Die Submission findet traditionell in Kooperation der Bayerischen Staatsforsten (BaySF) mit den Waldbesitzervereinigungen Traunstein, Laufen-Berchtesgaden, Wasserburg-Haag, Mühldorf und Altötting-Burghausen statt.

Der Kreis der 30 Käufer setzte sich aus Sägewerken, Furnier- und Instrumentenherstellern, Tischlereien sowie dem Holzhandel zusammen. Das Angebot umfasste 19 Holzarten – fünf Nadel- und 14 Laubholzarten. Der Durchschnittserlös aller Baumarten lag bei 417 €/fm. Das ist ein Plus von 13 €/fm im Vergleich zur Submission 2025.

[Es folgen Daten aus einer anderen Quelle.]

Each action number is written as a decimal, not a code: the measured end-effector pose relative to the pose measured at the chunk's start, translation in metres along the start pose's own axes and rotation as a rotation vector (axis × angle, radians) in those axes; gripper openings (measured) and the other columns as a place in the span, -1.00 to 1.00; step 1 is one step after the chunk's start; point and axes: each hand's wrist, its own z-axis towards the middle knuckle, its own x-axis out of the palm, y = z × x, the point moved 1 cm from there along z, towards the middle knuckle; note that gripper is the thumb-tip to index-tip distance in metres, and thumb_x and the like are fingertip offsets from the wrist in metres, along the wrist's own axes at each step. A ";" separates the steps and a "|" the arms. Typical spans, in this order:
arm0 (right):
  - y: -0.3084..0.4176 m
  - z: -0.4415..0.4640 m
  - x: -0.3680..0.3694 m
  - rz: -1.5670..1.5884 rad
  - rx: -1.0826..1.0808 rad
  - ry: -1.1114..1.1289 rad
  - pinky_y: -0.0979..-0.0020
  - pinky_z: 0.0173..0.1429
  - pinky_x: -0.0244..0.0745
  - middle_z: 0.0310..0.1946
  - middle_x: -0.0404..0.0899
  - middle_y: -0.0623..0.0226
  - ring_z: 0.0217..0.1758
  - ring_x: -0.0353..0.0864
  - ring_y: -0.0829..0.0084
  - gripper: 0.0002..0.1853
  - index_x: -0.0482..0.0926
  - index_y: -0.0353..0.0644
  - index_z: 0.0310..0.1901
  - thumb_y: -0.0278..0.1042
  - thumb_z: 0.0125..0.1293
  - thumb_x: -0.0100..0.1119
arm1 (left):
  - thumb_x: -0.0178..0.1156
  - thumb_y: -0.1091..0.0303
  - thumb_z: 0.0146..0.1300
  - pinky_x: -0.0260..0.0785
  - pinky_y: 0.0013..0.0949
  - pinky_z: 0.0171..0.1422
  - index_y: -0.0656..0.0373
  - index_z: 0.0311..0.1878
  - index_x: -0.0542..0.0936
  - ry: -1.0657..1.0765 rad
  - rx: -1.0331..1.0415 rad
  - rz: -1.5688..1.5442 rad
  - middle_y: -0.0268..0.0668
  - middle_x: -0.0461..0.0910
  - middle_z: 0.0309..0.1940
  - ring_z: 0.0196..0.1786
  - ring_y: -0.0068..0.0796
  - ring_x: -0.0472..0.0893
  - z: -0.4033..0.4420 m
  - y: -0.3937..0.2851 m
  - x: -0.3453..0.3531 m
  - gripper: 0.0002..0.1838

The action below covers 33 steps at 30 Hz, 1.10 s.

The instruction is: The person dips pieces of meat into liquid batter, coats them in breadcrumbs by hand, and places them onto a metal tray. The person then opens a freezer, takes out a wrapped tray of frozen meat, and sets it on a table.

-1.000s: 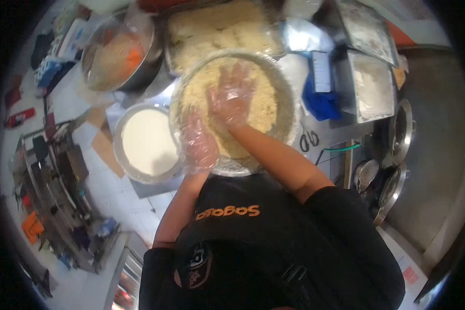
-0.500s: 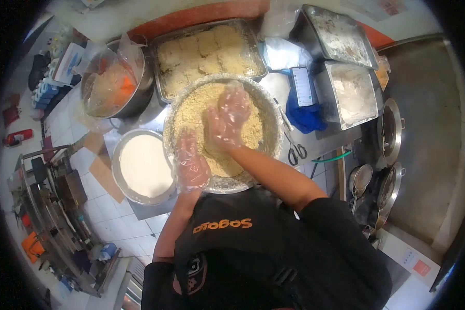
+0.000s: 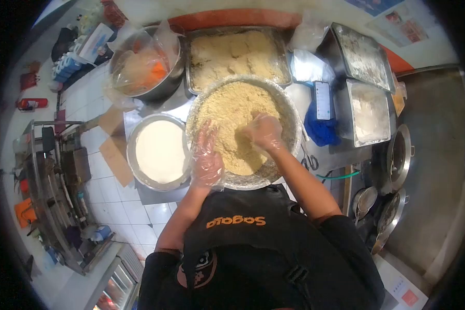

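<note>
A large round metal bowl [image 3: 296, 118] full of pale yellow crumbs [image 3: 227, 108] stands in front of me. My left hand [image 3: 207, 161], in a clear plastic glove, lies with fingers stretched out over the bowl's left side, touching the crumbs near the rim. My right hand [image 3: 266, 132], also gloved, is over the right part of the crumbs with its fingers curled down; whatever they hold is hidden. To the left is a round pan [image 3: 133, 168] of smooth cream-white batter [image 3: 161, 151]. Behind the bowl, a rectangular tray [image 3: 189, 62] carries crumb-covered pieces [image 3: 232, 54].
A deep pot [image 3: 165, 85] with a plastic bag and orange contents stands back left. On the right are a phone [image 3: 323, 101] on a blue cloth [image 3: 320, 132], scissors [image 3: 310, 161], metal containers [image 3: 369, 111] and hanging pans [image 3: 400, 155]. A rack [image 3: 62, 191] is at far left.
My right hand has moved down and right over the crumbs, and its fingers, earlier extended, are now curled. My left hand stays at the bowl's left side. The whole view has shifted.
</note>
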 end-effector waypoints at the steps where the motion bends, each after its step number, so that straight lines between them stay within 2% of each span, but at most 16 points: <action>1: 0.000 0.000 0.001 -0.030 -0.004 -0.020 0.04 0.04 0.57 -0.17 0.71 -0.04 -0.08 0.72 -0.02 -0.45 0.70 -0.23 -0.08 0.07 0.02 0.40 | -0.03 0.72 0.05 0.19 -0.07 0.56 0.16 0.42 0.44 0.001 0.019 0.043 -0.06 0.23 0.53 0.54 0.06 0.27 0.000 -0.002 -0.002 -0.25; 3: 0.012 -0.004 -0.007 -0.090 -0.014 -0.061 0.07 0.04 0.58 -0.21 0.72 -0.04 -0.09 0.72 -0.02 -0.48 0.72 -0.21 -0.14 0.09 0.02 0.41 | -0.03 0.72 0.05 0.17 -0.06 0.57 0.16 0.42 0.43 0.003 0.047 0.117 -0.05 0.24 0.53 0.54 0.07 0.26 -0.001 -0.005 -0.005 -0.25; 6: 0.012 0.005 -0.008 -0.019 -0.023 0.048 0.09 0.03 0.58 -0.24 0.73 -0.01 -0.09 0.73 0.01 -0.46 0.72 -0.16 -0.08 0.09 0.01 0.40 | -0.04 0.73 0.05 0.18 -0.02 0.57 0.15 0.42 0.42 -0.005 0.026 0.134 -0.04 0.25 0.51 0.54 0.09 0.26 -0.005 -0.007 -0.006 -0.25; 8: 0.015 0.006 -0.011 0.023 -0.058 0.078 0.10 0.02 0.58 -0.23 0.74 0.01 -0.10 0.74 0.00 -0.49 0.73 -0.14 -0.08 0.05 0.00 0.42 | -0.05 0.73 0.05 0.19 0.01 0.56 0.14 0.40 0.43 -0.021 -0.047 0.040 -0.03 0.26 0.50 0.54 0.11 0.26 -0.010 -0.003 -0.004 -0.26; 12: 0.025 0.011 -0.016 -0.112 -0.085 0.219 0.11 -0.01 0.60 -0.24 0.75 0.04 -0.12 0.75 0.01 -0.60 0.76 -0.14 -0.13 -0.13 -0.01 0.40 | -0.04 0.72 0.05 0.24 0.02 0.53 0.13 0.38 0.43 -0.041 0.049 0.116 -0.02 0.27 0.49 0.52 0.14 0.28 -0.012 -0.003 -0.006 -0.28; 15: 0.036 0.002 -0.019 -0.229 -0.207 0.112 0.10 -0.03 0.60 -0.29 0.74 0.00 -0.18 0.76 0.01 -0.71 0.77 -0.16 -0.21 -0.27 -0.01 0.35 | -0.04 0.72 0.05 0.26 0.01 0.51 0.12 0.37 0.42 -0.069 0.062 0.079 -0.01 0.28 0.48 0.50 0.15 0.30 -0.016 0.003 -0.004 -0.28; 18: 0.012 0.020 0.000 -0.454 -0.443 0.126 0.07 -0.04 0.60 -0.31 0.73 -0.03 -0.18 0.76 0.01 -0.72 0.77 -0.09 -0.19 -0.30 0.01 0.29 | -0.04 0.73 0.05 0.27 0.01 0.50 0.11 0.38 0.42 -0.056 0.049 0.134 -0.01 0.28 0.48 0.49 0.15 0.31 -0.020 0.002 -0.005 -0.27; 21: 0.030 0.006 -0.026 -0.366 -0.334 0.202 0.03 -0.05 0.59 -0.27 0.72 -0.03 -0.15 0.75 0.00 -0.73 0.77 -0.03 -0.17 -0.31 0.07 0.25 | -0.04 0.73 0.05 0.27 0.01 0.50 0.10 0.38 0.42 -0.067 0.096 0.140 -0.01 0.29 0.48 0.49 0.14 0.32 -0.021 0.003 -0.007 -0.27; 24: 0.034 -0.008 -0.037 -0.332 -0.404 0.071 0.03 -0.04 0.57 -0.30 0.71 0.01 -0.17 0.73 0.01 -0.75 0.77 -0.03 -0.17 -0.26 0.12 0.24 | -0.04 0.74 0.04 0.26 0.01 0.52 0.10 0.39 0.42 -0.104 0.120 0.080 -0.01 0.29 0.48 0.49 0.13 0.33 -0.026 0.001 -0.008 -0.26; 26: 0.044 -0.026 -0.059 -0.312 -0.480 0.000 0.07 -0.01 0.57 -0.28 0.71 -0.01 -0.12 0.71 0.02 -0.67 0.77 -0.07 -0.13 -0.20 0.03 0.38 | -0.04 0.74 0.04 0.24 0.00 0.53 0.10 0.39 0.42 -0.149 0.139 -0.038 -0.01 0.29 0.48 0.49 0.11 0.32 -0.027 0.004 -0.007 -0.25; 27: 0.050 -0.033 -0.070 -0.300 -0.516 -0.036 0.10 0.01 0.56 -0.28 0.71 -0.02 -0.10 0.70 0.03 -0.61 0.77 -0.09 -0.11 -0.16 -0.01 0.45 | -0.04 0.74 0.04 0.24 0.01 0.54 0.10 0.39 0.41 -0.139 0.146 0.022 0.00 0.29 0.48 0.50 0.12 0.32 -0.027 0.003 -0.009 -0.25; 30: 0.053 -0.040 -0.082 -0.360 -0.635 -0.192 0.05 -0.01 0.51 -0.39 0.67 0.07 -0.19 0.68 0.08 -0.69 0.75 -0.06 -0.17 -0.13 0.08 0.33 | -0.06 0.74 0.04 0.22 0.02 0.55 0.12 0.40 0.41 -0.101 0.154 0.163 0.02 0.28 0.48 0.50 0.13 0.31 -0.029 0.002 -0.012 -0.25; 33: 0.050 -0.031 -0.090 -0.270 -0.688 -0.291 0.04 -0.06 0.51 -0.42 0.66 0.06 -0.25 0.68 0.05 -0.70 0.75 -0.08 -0.23 -0.11 0.05 0.36 | -0.06 0.73 0.04 0.19 0.04 0.56 0.16 0.39 0.41 -0.084 0.129 0.178 0.03 0.28 0.48 0.51 0.14 0.30 -0.030 0.004 -0.009 -0.26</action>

Es wurden 223 fm Eichenwertholz angeboten. Nur 1 fm fand keinen Zuschlag. 2025 lag der Durchschnittserlös bei der Eiche bei 531 €/fm und 2024 bei 498 €/fm. Alle 83 fm Tanne fanden Käufer. Der Erlös war mit 358 €/fm um 19% höher als im Vorjahr. Die Douglasie erzielte im Vorjahr noch 352 €/fm, in diesem Jahr waren 326 €/fm (45 fm). Fichte und Lärche erreichten Durchschnittspreise von 290 €/fm (41 fm) beziehungsweise 343 €/fm (109 fm). Der Erlös bei Bergahorn lag bei 625 €/fm (23 fm).

Der Spitzenpreis der diesjährigen Submission stellte ein Bergahorn aus dem Bereich der Waldbesitzervereinigung Traunstein. Mit 4,74 fm und einer Länge von 9,2 m erzielte der Stamm einen Preis von 1446 €/fm und einen Gesamterlös von 6854 €. Der Zuschlag ging an einen Furnierhersteller aus Österreich.